回复: An implementation of multi-key sort

Wang Yao <yaowangm@outlook.com>

From: Wang Yao <yaowangm@outlook.com>
To: Heikki Linnakangas <hlinnaka@iki.fi>, PostgreSQL Hackers <pgsql-hackers@postgresql.org>
Cc: "interma@outlook.com" <interma@outlook.com>
Date: 2024-05-23T12:39:06Z
Lists: pgsql-hackers

Attachments

No obvious perf regression is expected because PG will follow original
qsort code path when mksort is disabled. For the case, the only extra
cost is the check in tuplesort_sort_memtuples() to enter mksort code path.

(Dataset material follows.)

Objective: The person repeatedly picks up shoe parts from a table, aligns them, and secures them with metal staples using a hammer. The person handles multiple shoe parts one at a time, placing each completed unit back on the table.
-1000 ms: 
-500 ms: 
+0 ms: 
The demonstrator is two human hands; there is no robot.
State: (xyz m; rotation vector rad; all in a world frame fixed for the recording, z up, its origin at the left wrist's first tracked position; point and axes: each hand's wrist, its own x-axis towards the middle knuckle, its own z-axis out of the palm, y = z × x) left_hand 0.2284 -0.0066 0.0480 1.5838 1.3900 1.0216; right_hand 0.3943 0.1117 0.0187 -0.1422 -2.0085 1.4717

It's also proved by the experiment today:

Mksort disabled:
2949.287 ms
2955.258 ms
2947.262 ms

No mksort code:
2947.094 ms
2946.419 ms
2953.215 ms

Almost the same.

I also updated code with small enhancements. Please see the latest code
as attachment.


Thanks,

Yao Wang
________________________________
发件人: Heikki Linnakangas <hlinnaka@iki.fi>
发送时间: 2024年5月22日 23:29
收件人: Wang Yao <yaowangm@outlook.com>; PostgreSQL Hackers <pgsql-hackers@postgresql.org>
抄送: interma@outlook.com <interma@outlook.com>
主题: Re: An implementation of multi-key sort

On 22/05/2024 15:48, Wang Yao wrote:
> Comparing to classic quick sort, it can get significant performance
> improvement once multiple keys are available. A rough test shows it got
> ~129% improvement than qsort for ORDER BY on 6 keys, and ~52% for CREATE
> INDEX on the same data set. (See more details in section "Performance
> Test")

Impressive. Did you test the performance of the cases where MK-sort
doesn't help, to check if there is a performance regression?